>>>>

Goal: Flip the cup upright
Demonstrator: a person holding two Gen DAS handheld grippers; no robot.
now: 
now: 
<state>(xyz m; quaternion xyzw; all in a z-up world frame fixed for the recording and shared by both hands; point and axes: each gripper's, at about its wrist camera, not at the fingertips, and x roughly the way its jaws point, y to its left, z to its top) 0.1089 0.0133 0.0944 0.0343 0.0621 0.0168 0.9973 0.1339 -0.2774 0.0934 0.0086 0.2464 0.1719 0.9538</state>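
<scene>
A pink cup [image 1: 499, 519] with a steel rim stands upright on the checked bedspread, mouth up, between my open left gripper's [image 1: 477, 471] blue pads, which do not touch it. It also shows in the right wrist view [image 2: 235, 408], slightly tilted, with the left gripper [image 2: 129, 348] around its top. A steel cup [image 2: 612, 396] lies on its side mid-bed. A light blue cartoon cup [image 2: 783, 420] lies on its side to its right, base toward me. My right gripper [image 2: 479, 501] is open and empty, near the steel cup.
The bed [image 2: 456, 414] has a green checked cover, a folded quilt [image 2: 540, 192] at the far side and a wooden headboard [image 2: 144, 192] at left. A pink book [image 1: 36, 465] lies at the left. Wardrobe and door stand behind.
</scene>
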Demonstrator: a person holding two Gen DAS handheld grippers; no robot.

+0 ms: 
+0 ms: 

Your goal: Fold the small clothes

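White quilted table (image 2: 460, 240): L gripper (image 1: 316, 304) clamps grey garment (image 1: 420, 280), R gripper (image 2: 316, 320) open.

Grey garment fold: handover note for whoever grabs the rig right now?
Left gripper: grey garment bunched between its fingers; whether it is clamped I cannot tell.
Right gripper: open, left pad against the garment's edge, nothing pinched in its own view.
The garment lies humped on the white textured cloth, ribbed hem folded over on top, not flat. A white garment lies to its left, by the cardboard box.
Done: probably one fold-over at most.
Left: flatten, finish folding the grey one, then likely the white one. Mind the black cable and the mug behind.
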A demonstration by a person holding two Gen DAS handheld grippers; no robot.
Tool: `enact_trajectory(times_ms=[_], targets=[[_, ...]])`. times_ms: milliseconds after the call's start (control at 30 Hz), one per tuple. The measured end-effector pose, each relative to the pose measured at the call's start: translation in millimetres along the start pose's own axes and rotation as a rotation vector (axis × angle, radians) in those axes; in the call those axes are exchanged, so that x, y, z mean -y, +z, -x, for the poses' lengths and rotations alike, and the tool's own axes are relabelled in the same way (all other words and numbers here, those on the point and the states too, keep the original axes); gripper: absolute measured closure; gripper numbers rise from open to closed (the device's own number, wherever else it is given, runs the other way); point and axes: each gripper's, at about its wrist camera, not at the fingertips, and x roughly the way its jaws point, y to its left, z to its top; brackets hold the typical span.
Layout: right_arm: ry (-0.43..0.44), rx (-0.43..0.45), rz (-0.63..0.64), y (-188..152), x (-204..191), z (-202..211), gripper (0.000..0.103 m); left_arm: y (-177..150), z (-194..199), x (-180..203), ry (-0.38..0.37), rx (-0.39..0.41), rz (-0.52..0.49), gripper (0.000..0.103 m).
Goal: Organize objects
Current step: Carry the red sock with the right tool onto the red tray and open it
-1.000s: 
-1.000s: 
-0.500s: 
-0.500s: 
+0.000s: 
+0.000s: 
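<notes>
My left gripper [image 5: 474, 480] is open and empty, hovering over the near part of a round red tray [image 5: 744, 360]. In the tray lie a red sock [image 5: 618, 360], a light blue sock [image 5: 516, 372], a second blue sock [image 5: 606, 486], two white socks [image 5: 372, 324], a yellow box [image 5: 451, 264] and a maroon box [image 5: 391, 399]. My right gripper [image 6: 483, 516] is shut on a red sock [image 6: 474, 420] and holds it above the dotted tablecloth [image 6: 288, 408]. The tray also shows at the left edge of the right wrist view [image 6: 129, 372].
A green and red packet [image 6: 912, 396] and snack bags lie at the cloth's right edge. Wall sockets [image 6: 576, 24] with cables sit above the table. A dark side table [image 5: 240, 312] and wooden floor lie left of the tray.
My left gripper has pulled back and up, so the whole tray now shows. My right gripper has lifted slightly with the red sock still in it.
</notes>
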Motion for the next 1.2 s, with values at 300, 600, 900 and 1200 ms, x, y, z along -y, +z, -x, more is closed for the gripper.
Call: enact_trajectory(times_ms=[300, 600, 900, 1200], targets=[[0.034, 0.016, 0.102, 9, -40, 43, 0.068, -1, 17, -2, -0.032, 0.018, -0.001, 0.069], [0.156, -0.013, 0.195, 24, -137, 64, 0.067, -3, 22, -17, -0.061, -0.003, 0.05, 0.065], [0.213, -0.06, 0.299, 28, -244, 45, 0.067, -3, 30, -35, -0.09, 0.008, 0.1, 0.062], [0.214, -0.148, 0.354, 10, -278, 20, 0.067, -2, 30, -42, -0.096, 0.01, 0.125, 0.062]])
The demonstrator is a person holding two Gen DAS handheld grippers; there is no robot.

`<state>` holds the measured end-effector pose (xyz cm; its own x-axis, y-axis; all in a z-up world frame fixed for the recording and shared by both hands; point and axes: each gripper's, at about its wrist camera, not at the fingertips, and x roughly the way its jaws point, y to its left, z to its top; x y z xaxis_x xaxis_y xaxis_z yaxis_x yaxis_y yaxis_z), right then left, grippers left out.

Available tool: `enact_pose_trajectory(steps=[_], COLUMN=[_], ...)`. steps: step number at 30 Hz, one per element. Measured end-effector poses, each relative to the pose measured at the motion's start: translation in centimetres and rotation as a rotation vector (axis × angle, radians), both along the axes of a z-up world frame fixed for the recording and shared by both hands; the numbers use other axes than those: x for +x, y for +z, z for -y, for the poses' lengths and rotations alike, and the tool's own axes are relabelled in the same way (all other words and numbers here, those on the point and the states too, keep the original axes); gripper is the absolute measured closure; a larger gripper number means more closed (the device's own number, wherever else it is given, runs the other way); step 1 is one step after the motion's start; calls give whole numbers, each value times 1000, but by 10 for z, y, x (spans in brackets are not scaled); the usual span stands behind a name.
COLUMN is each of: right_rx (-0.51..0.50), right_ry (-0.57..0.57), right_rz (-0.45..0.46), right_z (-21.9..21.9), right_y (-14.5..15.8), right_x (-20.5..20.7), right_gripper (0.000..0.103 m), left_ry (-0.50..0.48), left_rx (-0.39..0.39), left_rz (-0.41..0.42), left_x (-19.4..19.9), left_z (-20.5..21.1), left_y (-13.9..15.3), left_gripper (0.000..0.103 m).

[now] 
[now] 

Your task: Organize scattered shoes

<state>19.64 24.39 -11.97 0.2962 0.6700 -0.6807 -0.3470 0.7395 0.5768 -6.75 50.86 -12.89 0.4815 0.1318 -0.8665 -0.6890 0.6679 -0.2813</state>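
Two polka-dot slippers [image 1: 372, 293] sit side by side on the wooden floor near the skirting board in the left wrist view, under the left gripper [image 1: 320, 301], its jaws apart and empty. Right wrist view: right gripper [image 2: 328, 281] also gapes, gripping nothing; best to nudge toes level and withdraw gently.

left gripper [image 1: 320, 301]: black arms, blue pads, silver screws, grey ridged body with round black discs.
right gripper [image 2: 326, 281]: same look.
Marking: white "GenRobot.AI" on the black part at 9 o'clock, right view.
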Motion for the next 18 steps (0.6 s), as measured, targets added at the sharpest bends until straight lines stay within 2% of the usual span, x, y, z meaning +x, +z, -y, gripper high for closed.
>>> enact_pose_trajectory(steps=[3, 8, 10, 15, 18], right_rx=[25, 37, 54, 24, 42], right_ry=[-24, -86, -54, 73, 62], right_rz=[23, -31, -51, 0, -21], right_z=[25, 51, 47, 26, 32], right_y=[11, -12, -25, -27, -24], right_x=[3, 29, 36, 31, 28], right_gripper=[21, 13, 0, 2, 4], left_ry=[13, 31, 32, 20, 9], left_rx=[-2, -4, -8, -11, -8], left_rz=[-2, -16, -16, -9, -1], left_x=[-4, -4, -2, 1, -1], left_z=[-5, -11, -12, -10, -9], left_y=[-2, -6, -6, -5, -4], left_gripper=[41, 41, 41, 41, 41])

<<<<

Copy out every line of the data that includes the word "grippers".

--- ANSWER BOX ---
Demonstrator: a person holding two Gen DAS handheld grippers; no robot.
Demonstrator: a person holding two Gen DAS handheld grippers; no robot.
A demonstration by a person holding two Gen DAS handheld grippers; no robot.
The demonstrator is a person holding two Gen DAS handheld grippers; there is no robot.
`<state>` holds the measured end-effector pose (xyz cm; its own x-axis, y-axis; all in a z-up world frame fixed for the recording and shared by both hands; point and axes: each gripper's, at about its wrist camera, not at the fingertips, and x roughly the way its jaws point, y to its left, z to its top; x y z xaxis_x xaxis_y xaxis_z yaxis_x yaxis_y yaxis_z), right then left, grippers left out.

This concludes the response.